By now, most of us are aware of the benefits of eating healthier, exercising more, and decreasing stress. And yet how many of us make these habits part of our daily routine? You two in the back can put your hands down now! For the rest of us, we struggle and slip back into too much of this and not enough of that. This reality reveals the gap between “knowing” and “going” with healthier behaviors. So how do we get unstuck and make the shift from know to go?

The secret to this stuckness lies in understanding the power of familiarity and the challenge of change. From studies on quitting smoking, Prochaska and DiClemente revealed the process of change is more than a simple shift, but a series of stages. Change begins with the acknowledgment that the status quo is in some way harmful to our well-being. Even with this acknowledgment, we tend to fall into “yes, but” - yes, we recognize the need to change, but the benefits of the current behavior outweigh the potential future benefits of the change. This current gains/future benefits hill seems like an insurmountable mountain. The sweetness of the chocolate cake or ease of the elevator ride today are simply more tangible than possibly feeling healthy and well in some undetermined future.
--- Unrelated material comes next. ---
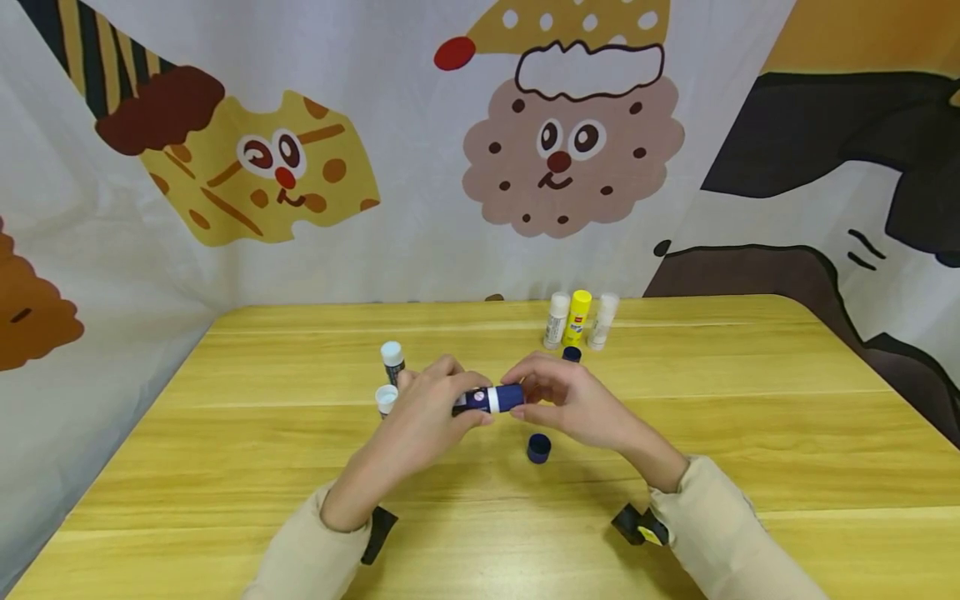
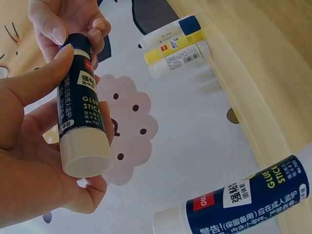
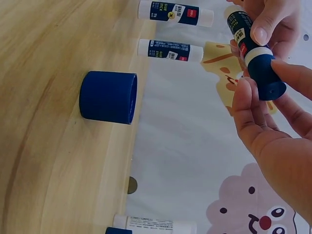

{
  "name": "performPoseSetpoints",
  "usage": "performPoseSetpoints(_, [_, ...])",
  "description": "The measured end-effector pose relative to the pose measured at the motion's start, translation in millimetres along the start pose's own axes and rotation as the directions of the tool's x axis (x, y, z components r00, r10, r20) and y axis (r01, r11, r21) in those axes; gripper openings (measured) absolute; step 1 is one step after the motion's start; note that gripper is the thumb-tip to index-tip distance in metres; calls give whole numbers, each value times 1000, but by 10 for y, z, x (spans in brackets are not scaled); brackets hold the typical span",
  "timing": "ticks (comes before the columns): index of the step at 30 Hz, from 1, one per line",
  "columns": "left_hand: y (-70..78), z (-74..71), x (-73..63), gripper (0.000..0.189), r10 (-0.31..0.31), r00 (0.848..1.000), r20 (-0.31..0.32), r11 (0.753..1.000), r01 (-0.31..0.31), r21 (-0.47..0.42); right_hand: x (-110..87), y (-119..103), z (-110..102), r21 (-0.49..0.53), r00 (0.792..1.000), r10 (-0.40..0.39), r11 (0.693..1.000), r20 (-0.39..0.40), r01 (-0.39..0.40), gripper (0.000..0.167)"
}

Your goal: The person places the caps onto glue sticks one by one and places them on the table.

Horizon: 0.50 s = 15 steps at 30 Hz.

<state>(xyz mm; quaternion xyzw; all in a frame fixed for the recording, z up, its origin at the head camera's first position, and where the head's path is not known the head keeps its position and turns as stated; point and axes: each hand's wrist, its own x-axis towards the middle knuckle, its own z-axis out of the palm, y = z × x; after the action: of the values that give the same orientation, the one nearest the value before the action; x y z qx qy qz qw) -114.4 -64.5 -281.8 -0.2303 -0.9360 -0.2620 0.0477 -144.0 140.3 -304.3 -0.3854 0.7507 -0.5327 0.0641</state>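
Note:
My left hand (image 1: 427, 412) grips the body of a dark blue glue stick (image 2: 84, 112), its white base facing the left wrist camera. At the other end, the thumb and fingers of my right hand (image 1: 577, 402) pinch a blue cap (image 3: 265, 75). A white band shows between this cap and the printed label. The glue stick lies nearly level over the middle of the table in the head view. Below it, a loose blue cap (image 1: 538, 448) rests on the table, its open end up.
Two white-topped glue sticks stand left, one farther back (image 1: 392, 360) and one nearer (image 1: 386, 397), partly behind my left hand. At the back are a white glue stick (image 1: 556, 321), a yellow one (image 1: 577, 318) and a pale one (image 1: 603, 322). Another blue cap (image 1: 572, 354) sits before them.

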Motion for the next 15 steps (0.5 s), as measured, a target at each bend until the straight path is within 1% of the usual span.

What is needed to grasp a future state and pull it into the present moment? Several factors increase our likelihood of success. Three pillars of change include motivation, skills and knowledge, and a supportive environment. The more this triad trends in our favor, the more likely we are to begin the journey into health and wellness. Motivation may begin from outside (a cheaper health insurance premium or a persistent partner!), but to be sustained, needs to find a foothold within. But wanting something is not enough - knowledge and skills are needed to turn a want into action. Finally, being the odd man out tends to prove too powerful and the gravitational pull of the crowd can draw us back to the familiar. Surrounding ourselves with persons who bring cheers for success and accountability for slips provides a “wind at our back” to continue, especially with the steepness of the early learning curve.

With a foundation of the three pillars of change in place, SMART goals create concrete steps along the path. “Specific” transforms the want into a tangible action. “Measurable” provides the metric for progress and success. “Attainable” clarifies the necessary knowledge and skills to act. “Realistic” invites a gut check on our willingness to take the step. Finally, “timely” defines when we put the plan into action and an urgency to achieve a target. Together, a series of well-crafted SMART goals places us on a step-by-step progression free from ambiguity and onto a sustainable path.

Mindfulness undergirds all the above change factors with the clarity of awareness. Any successful change begins with awareness of where we currently reside. Mindfulness invites change by replacing self-criticism with a realistic assessment of our current state. Once free from the tyranny of self-criticism and doubt, we can access a playful curiosity to experiment with healthier behaviors and identify those that move us forward from those that keep us stuck. We also more easily recognize the conditions that undermine or reinforce our forward momentum.

Taken as a whole, understanding the process of change, the three pillars, SMART goals, and mindfulness create a fertile ground from which to make the move from know to go!